Survey of Pa. school officials predicts widespread staff cuts and property tax hikes

Forty-six percent of districts say they will reduce staff in 2016-17.

This article was originally published in The Notebook. In August 2020, The Notebook became Chalkbeat Philadelphia.

A survey of Pennsylvania superintendents and school business officials offers a bleak portrait of the state of education in the commonwealth.

With mandated costs growing faster than revenues, districts across the state report that they are planning to cut staff, increase class sizes, and curtail programs and extracurriculars — all while raising local property taxes.

The Pennsylvania Association of School Administrators (PASA) and Pennsylvania Association of School Business Officials (PASBO) started conducting surveys of their members in 2010-11, as a way to document the effects of budget cuts.

This year’s survey offered "the worst outlook."

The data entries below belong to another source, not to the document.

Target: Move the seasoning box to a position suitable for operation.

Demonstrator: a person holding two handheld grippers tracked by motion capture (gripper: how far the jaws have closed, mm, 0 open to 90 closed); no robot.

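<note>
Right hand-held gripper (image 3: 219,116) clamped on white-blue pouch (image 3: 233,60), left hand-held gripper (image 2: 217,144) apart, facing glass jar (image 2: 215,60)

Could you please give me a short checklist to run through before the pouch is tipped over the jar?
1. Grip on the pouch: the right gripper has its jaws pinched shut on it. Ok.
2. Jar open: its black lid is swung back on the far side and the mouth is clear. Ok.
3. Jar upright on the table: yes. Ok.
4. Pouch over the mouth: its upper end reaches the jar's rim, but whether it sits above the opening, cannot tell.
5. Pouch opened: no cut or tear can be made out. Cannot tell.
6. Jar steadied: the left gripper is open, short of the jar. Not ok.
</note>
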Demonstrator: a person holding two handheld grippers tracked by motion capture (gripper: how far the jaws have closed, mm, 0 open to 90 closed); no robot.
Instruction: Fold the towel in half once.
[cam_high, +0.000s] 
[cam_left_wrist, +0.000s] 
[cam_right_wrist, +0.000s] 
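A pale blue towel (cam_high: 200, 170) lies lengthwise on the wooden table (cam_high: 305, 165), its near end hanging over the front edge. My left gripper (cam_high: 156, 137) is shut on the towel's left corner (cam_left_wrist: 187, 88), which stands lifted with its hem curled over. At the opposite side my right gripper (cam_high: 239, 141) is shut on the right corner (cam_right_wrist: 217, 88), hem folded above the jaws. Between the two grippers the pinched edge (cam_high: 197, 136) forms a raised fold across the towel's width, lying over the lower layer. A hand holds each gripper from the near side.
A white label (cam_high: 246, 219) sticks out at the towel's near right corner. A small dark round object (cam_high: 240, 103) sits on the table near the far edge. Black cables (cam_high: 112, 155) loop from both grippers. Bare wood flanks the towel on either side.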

"No one imagined that in all this time, state policymakers would still have failed to take meaningful action to curb growing expenses or that the state share of school funding would still be declining," said the report. "No one imagined that our school leaders would be losing confidence in state policy makers and students would still be losing learning opportunities."

Seventy-one percent of Pennsylvania’s 500 school districts participated in the survey — at least one from every county. The student demographics of the participating districts mirror the state as a whole.

School officials say cuts and tax increases are necessary to counter the fact that a growing share of their budgets is being eaten by mandated expenses.

"Districts project increases in mandated expenses for pensions (100 percent), health care (84 percent), special education (88 percent), and charter schools (77 percent), higher in every category than in previous reports," the study stated.

Pension obligations have risen rapidly over the last few years as a consequence of state policy decisions and too-sunny market projections.

This year, districts expect a staggering 24 percent increase in their pension payments.

"We’ve made it work the last six years, but we’re at the end of the list of what we can do," said Alanna Huck, the Coudersport Area District’s superintendent, who was quoted in the report. "There’s a line in the sand, and I don’t want to cut more from our kids."

Payments to charter schools have also been rising steadily.

Bill Nichols, superintendent of the Corry Area School District in rural northwestern Pennsylvania, says the cost of students leaving for cyber charters has been especially frustrating.

For every student who attends a non-district cyber, Corry Area pays over twice as much as it costs to educate a student in its own cyber program.

Nichols said cyber charter students often return to the district a few years later, after they have fallen behind grade level.

"It’s as if we’re paying for them twice," he said in the report, "once to attend a cyber and again to remediate when they rejoin our schools."